Nude bodies like peeled logs sometimes give off a sweetest odor, man and woman under the trees in full excess matching the cushion of aromatic pine-drift fallen threaded with trailing woodbine a sonnet might be made of it Might be made of it! odor of excess odor of pine needles, odor of peeled logs, odor of no odor other than trailing woodbine that has no odor, odor of a nude woman sometimes, odor of a man.

Whether this is a sonnet, formally speaking, is debatable. Like Updike, Williams seems to strip the poem down to sensory and sensual details, so bare in fact that they lose their erotic context and become, just a little, funny.

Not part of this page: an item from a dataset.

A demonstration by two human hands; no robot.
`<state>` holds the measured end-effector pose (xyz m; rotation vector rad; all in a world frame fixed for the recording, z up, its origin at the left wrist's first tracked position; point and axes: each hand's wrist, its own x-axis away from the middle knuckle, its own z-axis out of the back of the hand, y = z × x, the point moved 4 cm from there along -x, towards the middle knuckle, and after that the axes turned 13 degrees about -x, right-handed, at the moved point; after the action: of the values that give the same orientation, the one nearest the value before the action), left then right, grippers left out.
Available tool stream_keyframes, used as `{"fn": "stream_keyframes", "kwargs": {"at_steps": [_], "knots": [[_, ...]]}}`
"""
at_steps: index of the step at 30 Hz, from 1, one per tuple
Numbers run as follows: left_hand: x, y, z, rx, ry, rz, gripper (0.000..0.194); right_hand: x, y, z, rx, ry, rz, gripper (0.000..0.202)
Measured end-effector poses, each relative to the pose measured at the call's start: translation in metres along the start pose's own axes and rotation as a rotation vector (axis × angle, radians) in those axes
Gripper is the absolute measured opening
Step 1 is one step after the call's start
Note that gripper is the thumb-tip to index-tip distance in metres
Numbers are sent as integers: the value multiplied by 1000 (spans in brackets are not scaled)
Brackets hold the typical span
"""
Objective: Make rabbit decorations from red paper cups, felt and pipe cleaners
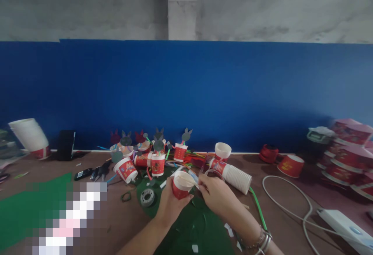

But humor seems to be a key element of the tender--and ubiquitous--humiliation that underlies all love stories, happy or sad. The lover must become ridiculous and submit to a ridiculous pattern of longing, as unsexy as it is concerned with sex. Consider Gertrude Stein's approach to the sonnet. Her "Sonnets That Please" distill the form to the essence of the lovers' banter, and we see, as we do looking closely at all of these examples, the inherent humor in what it means to be in love-the age-old pattern of heartbreak and heart yearning to which we give ourselves, in spite of humiliation. The humanity of it, the regularity of it is as tender as it is recognizable and therefore, somehow, funny.

Sonnets That Please (1921) How pleased are the sonnets that please. How very pleased to please. They please. Another Sonnet That Pleases Please be pleased with me. Please be all to me please please be. Please be pleased with me. Please please me. Please please please with me please please be.

-Gertrude Stein, Bee Time Vine (Freeport, NY: Books for Libraries Press, 1953 and 1969), 220.